At number four, with a solid Saturday morning of effort putting them just ahead of the coasters is the start of two bags (the colours are much richer, the flash washed them away). I know that there doesn’t look a lot of output for the effort but there was much time spent pressing and picking fabrics before I got as far as the sixteen seams. This would have been the start of three bags had some nitwit not carefully measured and then cut a piece exactly one inch shorter than needed but let’s not talk about that.
Coming in at number three was an exercise in stash reduction started at the beginning of the week. I pulled together lots of little balls of different things that are now mostly gone. The first weft was a wool single that I dyed a greenish colour, when that ran out I switched to a turquoise bfl that I’d spun with no purpose in mind. I feel like I’ve made something out of nothing with this, I took a pile of odd bits of wool that had no purpose and made two useable lengths of fabric. If I was ranking solely in terms of time spent this should be higher up the list but it is finished now and that means that my burning love for it has faded, it can line up behind the wips.
I liked that piece so much that I started another one, more odd bits of this and that in various weights and a big (150g) skein of yarn that I dyed for the weft. I like this piece even more than the last one even though I’ve had to deal with two knots in the warp that I didn’t notice when I warped the loom. The thick blue is Colinette Iona and it wants to stick to itself and everything else but it looks lovely in the fabric with its chunky bumps so I’m happy to unstick it every pick. My love for it may have diminished by next week in which case I’ll be experimenting with switching warp threads halfway through a project.

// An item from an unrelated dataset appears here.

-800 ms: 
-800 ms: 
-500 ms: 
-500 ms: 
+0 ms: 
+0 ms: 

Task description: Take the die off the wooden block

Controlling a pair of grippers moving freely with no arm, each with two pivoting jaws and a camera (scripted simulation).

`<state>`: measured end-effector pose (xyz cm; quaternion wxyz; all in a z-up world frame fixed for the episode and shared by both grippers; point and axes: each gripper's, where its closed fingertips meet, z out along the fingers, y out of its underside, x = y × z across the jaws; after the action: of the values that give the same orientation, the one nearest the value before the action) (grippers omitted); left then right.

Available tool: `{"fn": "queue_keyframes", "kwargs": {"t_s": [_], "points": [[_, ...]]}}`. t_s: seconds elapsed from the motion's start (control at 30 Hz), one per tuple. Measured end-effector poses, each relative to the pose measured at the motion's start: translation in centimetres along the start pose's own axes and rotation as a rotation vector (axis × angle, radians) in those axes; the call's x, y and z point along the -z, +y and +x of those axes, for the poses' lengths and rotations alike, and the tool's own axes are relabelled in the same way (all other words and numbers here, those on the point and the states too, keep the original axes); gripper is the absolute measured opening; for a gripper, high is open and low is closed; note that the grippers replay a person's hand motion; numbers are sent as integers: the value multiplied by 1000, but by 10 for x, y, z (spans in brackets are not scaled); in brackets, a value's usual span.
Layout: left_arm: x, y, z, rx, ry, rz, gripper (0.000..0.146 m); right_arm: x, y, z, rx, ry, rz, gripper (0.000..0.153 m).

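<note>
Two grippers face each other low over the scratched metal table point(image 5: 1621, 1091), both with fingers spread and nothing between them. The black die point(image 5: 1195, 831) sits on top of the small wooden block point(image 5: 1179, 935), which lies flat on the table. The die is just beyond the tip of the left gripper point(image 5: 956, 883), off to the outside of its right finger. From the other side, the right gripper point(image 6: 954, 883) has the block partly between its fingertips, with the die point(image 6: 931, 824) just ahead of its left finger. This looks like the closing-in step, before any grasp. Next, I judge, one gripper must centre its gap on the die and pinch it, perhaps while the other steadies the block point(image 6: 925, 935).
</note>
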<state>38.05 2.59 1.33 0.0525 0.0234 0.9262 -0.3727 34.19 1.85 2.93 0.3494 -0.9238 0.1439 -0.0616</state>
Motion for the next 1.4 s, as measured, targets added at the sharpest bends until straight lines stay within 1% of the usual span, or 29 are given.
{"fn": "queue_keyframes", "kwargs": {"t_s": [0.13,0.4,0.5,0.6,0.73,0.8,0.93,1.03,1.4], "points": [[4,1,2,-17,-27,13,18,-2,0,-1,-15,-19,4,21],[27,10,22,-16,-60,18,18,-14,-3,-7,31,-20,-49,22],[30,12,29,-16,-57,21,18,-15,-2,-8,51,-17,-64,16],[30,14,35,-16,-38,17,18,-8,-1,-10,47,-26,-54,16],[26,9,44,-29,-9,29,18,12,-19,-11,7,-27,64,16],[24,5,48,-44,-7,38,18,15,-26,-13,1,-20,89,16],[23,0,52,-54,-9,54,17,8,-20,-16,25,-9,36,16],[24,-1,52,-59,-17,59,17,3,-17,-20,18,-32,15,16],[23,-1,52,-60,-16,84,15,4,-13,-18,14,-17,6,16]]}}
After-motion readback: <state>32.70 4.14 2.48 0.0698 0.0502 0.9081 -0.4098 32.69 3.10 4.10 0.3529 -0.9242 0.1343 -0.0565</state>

In the top spot, the winner of the all consuming project of the week is a rank outsider, something that came out of nowhere. During the week I had a frantic search for an elusive skein of yarn that I was supposed to be swapping and while I hunted for that I turned up several skeins that I’d forgotten all about. This yarn is a two ply tencel (it could possibly be bamboo but I think it’s more shiney than that so I’m going with tencel) that I spun sometime or other, there’s no record of it on the blog or on Ravelry so I’m a bit vague about the timeline. When I spun it I intended to weave with it and that’s what I’ll be doing with the leftovers. I wasn’t sure what it would be like knitted, in general I’m not a lover of knitting with inelastic yarns but the colours are lovely and it’s so shiney so I gave it a try. I’m using smaller needles and I test blocked the start of the piece to avoid nasty surprises later, you might be able to see where the dark middle part is sitting flatter than the rest. The pattern is Windsbraut-Abendwind (which I think is Bride of the Wind-Evening Wind for those of us knitting in English) and you’ll be seeing it again. I’m scheduled for a spot of foster knitting and the pattern arrived in advance of the yarn. Clearly I’ve not been sidetracked by the chance finding of the pretty yarn, I’m just testing out the pattern so I don’t mess up the commission which is a sensible and mature thing to do. It’s a pity that I can’t come up with a similar rationalisation that covers cutting my handwoven fabric to the wrong length.